**Directions:**
Each line from the beginning of the data below through the line containing "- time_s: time" should be repeated exactly, please.

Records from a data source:
[Start of Attachment]

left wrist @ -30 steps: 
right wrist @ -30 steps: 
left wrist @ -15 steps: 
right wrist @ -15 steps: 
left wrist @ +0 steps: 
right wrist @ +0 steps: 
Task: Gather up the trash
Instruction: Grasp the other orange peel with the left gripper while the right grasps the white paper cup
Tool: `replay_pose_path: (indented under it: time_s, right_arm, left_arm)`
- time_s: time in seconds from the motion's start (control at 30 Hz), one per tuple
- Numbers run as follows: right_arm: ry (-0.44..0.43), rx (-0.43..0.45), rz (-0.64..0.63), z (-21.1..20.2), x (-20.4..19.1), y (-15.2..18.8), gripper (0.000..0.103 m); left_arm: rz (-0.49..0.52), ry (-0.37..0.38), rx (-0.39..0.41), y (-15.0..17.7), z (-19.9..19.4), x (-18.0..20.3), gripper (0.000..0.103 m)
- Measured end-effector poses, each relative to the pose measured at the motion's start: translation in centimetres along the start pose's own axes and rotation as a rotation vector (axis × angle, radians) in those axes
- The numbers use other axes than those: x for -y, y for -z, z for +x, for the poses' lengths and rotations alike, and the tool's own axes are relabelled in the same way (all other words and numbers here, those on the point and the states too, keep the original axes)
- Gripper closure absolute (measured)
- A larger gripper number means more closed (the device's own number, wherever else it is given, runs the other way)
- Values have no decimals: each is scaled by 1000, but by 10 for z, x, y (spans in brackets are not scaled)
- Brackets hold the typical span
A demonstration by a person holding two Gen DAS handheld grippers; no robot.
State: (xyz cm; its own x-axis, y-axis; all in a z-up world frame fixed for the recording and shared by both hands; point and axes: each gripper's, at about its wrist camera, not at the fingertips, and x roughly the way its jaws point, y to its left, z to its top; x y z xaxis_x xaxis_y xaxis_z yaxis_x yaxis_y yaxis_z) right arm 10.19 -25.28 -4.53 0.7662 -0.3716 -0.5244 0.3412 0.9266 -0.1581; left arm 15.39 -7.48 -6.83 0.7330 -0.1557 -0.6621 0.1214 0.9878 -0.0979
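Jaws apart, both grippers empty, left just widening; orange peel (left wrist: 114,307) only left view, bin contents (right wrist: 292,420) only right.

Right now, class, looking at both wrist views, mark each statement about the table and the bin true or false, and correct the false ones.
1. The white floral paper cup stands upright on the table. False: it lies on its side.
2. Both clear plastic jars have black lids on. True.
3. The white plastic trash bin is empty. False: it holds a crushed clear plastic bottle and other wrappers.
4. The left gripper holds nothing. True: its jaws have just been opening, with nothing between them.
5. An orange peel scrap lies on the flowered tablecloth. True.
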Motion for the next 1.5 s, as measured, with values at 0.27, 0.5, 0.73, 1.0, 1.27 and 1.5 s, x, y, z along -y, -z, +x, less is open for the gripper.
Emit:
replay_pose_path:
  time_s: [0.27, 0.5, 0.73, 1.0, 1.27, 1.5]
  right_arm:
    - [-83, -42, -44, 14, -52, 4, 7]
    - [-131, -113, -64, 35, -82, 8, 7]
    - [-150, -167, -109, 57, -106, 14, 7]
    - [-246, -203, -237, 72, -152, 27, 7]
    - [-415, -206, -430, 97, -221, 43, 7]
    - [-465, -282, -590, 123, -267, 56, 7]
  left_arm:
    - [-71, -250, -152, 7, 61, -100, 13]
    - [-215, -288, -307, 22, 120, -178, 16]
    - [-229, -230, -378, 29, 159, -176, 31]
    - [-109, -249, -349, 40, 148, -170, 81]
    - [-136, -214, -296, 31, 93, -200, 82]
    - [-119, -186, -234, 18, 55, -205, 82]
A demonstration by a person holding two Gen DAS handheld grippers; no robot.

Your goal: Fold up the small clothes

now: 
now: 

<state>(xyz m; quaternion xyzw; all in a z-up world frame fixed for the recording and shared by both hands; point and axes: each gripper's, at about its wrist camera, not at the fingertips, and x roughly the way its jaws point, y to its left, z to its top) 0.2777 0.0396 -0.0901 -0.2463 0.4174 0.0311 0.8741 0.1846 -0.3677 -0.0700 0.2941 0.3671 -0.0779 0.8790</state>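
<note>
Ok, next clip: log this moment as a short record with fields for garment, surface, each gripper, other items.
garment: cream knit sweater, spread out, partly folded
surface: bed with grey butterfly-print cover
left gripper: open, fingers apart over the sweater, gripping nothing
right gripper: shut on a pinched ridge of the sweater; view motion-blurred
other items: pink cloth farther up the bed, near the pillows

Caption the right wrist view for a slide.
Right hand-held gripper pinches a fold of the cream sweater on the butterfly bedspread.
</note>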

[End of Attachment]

**Exercise solution:**
left wrist @ -30 steps: 
right wrist @ -30 steps: 
left wrist @ -15 steps: 
right wrist @ -15 steps: 
left wrist @ +0 steps: 
right wrist @ +0 steps: 
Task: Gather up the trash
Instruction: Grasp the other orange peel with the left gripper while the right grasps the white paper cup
Tool: `replay_pose_path: (indented under it: time_s, right_arm, left_arm)`
- time_s: time in seconds from the motion's start (control at 30 Hz), one per tuple

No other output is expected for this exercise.